In the fall of 1999, Plaintiffs were enmeshed in a bitter labor dispute at the Bandegua-owned Bobos plantation. See Aldana v. Del Monte Fresh Produce N.A., Inc. (Aldana II), 578 F.3d 1283, 1286 (11th Cir.2009). Plaintiffs allege that on October 13 and 14, in retaliation for their union activities, an armed private security force employed by Defendants kidnapped, detained, and tortured them on the plantation. Id. Specifically, Plaintiffs claim that the armed security force held them for eight hours, repeatedly threatened them with imminent death, forced them at gunpoint to sign formal resignation letters and to make radio announcements acknowledging the union’s defeat, and released them only after saying they would be killed if they did not flee the country. Id. Plaintiffs have since been granted political asylum in the United States. Id. at 1286-87.

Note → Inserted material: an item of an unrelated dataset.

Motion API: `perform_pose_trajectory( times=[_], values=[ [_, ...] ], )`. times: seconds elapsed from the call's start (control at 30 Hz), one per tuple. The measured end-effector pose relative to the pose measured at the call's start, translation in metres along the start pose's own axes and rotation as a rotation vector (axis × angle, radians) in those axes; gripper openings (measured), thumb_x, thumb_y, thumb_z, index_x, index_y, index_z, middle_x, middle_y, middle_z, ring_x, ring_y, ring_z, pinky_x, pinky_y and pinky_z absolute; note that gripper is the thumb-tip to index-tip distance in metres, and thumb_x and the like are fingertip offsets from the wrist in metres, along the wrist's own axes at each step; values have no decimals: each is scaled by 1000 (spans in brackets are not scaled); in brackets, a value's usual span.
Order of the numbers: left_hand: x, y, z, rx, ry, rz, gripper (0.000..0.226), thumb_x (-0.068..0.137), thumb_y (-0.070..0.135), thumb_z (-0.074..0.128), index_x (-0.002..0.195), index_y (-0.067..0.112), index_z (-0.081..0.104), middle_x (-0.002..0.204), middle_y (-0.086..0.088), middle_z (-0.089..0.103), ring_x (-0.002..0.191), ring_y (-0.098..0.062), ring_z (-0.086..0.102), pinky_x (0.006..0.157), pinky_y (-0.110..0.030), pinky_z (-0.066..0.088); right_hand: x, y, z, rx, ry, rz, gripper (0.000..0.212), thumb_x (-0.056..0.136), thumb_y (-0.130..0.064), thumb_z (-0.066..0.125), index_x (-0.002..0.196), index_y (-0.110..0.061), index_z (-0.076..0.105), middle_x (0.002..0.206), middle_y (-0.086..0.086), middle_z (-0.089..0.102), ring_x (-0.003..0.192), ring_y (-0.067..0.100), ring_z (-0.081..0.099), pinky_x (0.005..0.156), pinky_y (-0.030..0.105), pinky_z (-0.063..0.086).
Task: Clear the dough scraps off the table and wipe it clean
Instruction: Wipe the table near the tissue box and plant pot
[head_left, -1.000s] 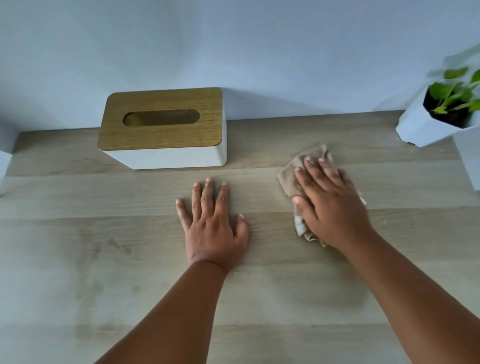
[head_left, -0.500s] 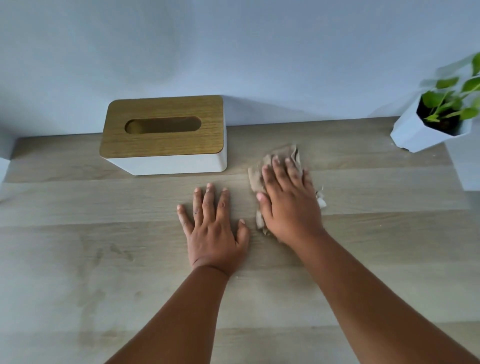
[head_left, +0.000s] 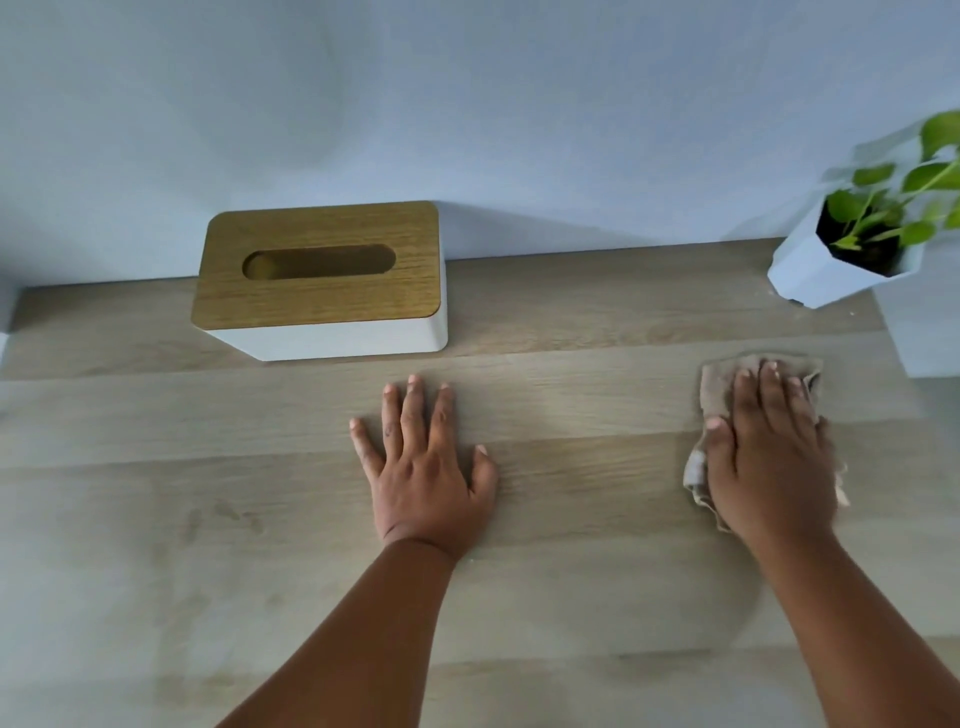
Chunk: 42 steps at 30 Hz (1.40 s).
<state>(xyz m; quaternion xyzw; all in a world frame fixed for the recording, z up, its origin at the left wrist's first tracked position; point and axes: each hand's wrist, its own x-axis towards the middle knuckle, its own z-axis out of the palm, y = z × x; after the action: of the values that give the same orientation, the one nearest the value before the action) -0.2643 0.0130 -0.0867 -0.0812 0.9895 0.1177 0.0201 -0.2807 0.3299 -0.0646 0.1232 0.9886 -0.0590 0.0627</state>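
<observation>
My right hand (head_left: 774, 447) lies flat, fingers straight, pressing a crumpled beige cloth (head_left: 714, 387) onto the light wooden table (head_left: 571, 405) at the right side. Most of the cloth is hidden under the palm; its edges stick out on the left and top. My left hand (head_left: 423, 462) rests flat on the table near the middle, fingers spread, holding nothing. Faint damp smears (head_left: 223, 514) show on the table at the left. I see no dough scraps.
A white tissue box with a wooden lid (head_left: 322, 280) stands at the back, against the pale wall. A white angular pot with a green plant (head_left: 857, 260) sits at the back right, close behind the cloth. A white block (head_left: 924, 332) stands at the right edge.
My right hand slid the cloth left toward my left hand, then far to the right, near the plant pot. My left hand stayed in place on the table.
</observation>
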Motion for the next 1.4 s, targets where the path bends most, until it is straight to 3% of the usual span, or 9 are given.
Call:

We are well acquainted with this case. Plaintiffs filed their first complaint in the United States District Court for the Southern District of Florida on August 2, 2001, asserting violations of international law through the Torture Victim Protection Act (TVPA) and the Alien Tort Statute (ATS), 28 U.S.C. § 1350. The complaint also included Florida tort claims. In 2003, Defendants moved to dismiss for forum non conveniens. The district court denied the motion, but in a subsequent ruling it dismissed on other grounds. Villeda Aldana v. Fresh Del Monte Produce, Inc., 305 F.Supp.2d 1285, 1291, 1308 (S.D.Fla.2003). Plaintiffs appealed the dismissal, while simultaneously filing state law claims in a Dade County, Florida, circuit court. Aldana II, 578 F.3d at 1287. A panel of this Court reversed the dismissal of the TVPA and ATS claims for torture and remanded to the district court. Aldana I, 416 F.3d at 1253.

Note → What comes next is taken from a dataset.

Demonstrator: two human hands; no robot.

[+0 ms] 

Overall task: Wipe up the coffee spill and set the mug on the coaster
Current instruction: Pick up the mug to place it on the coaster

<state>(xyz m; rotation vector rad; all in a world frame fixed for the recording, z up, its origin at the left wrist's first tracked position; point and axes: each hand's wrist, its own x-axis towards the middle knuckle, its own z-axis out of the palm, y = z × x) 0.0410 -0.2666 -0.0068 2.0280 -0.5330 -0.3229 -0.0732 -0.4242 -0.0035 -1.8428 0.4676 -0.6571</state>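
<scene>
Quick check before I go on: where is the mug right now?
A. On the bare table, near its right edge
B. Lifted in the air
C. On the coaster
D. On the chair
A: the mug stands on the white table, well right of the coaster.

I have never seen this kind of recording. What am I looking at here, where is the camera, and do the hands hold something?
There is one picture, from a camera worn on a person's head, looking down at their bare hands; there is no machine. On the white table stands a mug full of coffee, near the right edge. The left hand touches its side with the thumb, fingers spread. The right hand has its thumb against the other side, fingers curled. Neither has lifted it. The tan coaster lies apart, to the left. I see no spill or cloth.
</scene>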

Meanwhile, the state court dismissed due to forum non conveniens, but said it would revisit its decision if the Plaintiffs were required to return to Guatemala in connection with the trial. Aldana II, 578 F.3d at 1287. A Florida appeals court affirmed. Aldana v. Fresh Del Monte Produce Inc., 922 So.2d 212 (Fla. 3d DCA 2006) (unpublished table decision). On remand in federal court, the district court also dismissed for forum non conveniens. Following the state court’s findings where necessary because of collateral estoppel, the district court concluded that each prong of the forum non conveniens inquiry favored dismissal: Guatemala provided an “adequate alternative forum” and all of the relevant private and public interest factors weighed heavily in favor of adjudication there. Aldana II, 578 F.3d at 1288. While the Plaintiffs contended that Guatemalan courts were not adequate because adjudication there placed their lives at risk, they in no way argued that a Guatemalan forum was unavailable. Like the state court, the district court expressly preserved the “Plaintiffs right to seek reconsideration if any of the Plaintiffs are required to appear in person in Guatemala in order to litigate their claims.” Villeda Aldana v. Fresh Del Monte Produce, Inc., 01-3399-CIV, 2007 WL 3054986, at *6 (S.D.Fla. Oct. 16, 2007). On appeal we affirmed, finding no abuse of discretion in the district court’s determination. Aldana II, 578 F.3d at 1300. We concluded that Guatemalan courts were “adequate,” despite the Plaintiffs’ concerns with safety and corruption, and “available,” when Plaintiffs did not contest that “Guatemala possesses jurisdiction over the entire case.” Id. at 1290. In addition, we found that the district court did not err in determining that both the private and public interest factors weighed in favor of dismissal. Id. at 1292-1300.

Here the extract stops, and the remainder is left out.